Tregg Waters came in to play safety, but he has since switched down to the nickel spot, to provide depth there behind Heban.
And Ryan Thompson, while sometimes still prone to the hiccups of unfamiliarity and inexperience, finds himself in the mix for one of the starting spots at safety. IU coach Kevin Wilson said recently that Thompson might be performing better than any of the other six JUCO transfers added on the defensive side of the ball.
“Ryan’s coming on. He’s still got a lot of room for improvement. He’s still feeling his way out there a little bit,” safeties coach and co-defensive coordinator Doug Mallory said. “Some of that’s just not clicking as quickly as it needs to, but again, he’s coming. I think he’s getting better.

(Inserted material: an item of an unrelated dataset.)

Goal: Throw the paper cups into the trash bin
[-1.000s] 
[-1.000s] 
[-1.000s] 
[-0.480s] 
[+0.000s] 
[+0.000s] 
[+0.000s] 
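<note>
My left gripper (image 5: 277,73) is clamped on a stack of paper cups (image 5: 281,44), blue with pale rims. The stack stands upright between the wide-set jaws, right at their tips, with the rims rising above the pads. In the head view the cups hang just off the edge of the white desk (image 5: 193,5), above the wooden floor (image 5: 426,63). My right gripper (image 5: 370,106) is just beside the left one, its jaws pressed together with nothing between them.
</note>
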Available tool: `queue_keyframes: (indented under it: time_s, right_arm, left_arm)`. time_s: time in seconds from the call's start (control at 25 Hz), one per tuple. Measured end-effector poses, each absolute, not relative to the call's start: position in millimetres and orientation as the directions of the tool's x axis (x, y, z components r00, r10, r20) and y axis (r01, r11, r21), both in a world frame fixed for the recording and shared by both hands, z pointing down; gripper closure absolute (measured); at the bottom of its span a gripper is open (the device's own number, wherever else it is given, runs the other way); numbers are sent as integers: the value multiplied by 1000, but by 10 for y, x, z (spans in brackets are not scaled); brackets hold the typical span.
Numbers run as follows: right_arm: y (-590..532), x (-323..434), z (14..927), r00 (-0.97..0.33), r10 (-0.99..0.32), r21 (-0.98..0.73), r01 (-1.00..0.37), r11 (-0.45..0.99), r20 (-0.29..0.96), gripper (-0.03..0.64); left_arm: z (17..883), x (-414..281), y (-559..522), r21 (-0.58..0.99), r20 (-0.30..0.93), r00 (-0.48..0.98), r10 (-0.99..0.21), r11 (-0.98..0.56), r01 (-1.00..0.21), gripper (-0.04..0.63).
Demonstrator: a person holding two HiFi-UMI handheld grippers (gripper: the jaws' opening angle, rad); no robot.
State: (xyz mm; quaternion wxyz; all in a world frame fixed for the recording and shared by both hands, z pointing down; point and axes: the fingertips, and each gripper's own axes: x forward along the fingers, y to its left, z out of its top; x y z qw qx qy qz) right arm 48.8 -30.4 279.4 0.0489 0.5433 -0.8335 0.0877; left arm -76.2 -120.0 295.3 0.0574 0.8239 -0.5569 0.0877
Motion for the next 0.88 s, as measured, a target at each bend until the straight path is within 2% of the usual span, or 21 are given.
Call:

He’s getting a lot better overall feel for what we’re trying to get accomplished, and he shows flashes of being a good football player.”
Thompson and the other transfers mix into a unit that, while inexperienced and beaten up a year ago, returns nearly plenty of institutional knowledge in 2012. Sophomores Kenny Mullen and Michael Hunter and redshirt juniors Lawrence Barnett and Heban all return at corner, while Drew Hardin, Alex Webb and Murphy all remain at safety.
A year ago, many of those players spent the season working slowly through Indiana’s defensive concepts, struggling to grasp much beyond basic techniques, reads and coverages. A year on, Murphy said that’s no longer the case.
“We have more stuff to mix in there,” Murphy said. “We couldn’t throw as much in last year, especially because the coaches had just been here in the spring, into the summer. Now we can build on that, so I’d say there are a lot of different types of coverages and types of bluffs we can throw in there, to complement our different packages.”
The weary adage about freshmen is that they become sophomores. But the staff change and roster turnover made rookies out of even third-year players in Wilson’s first season in charge.
With another 12 months to turn experience into wisdom, and wisdom into action, Murphy is confident Indiana’s pass defense will improve.
“I’d say last year was a lot of learning experience. A lot of us got thrown into the fire. We were a real young team,” Murphy said. “And now that we’ve learned it a lot, we know what’s expected, I think it’s going to be a lot more of applying it to the game situations and then executing."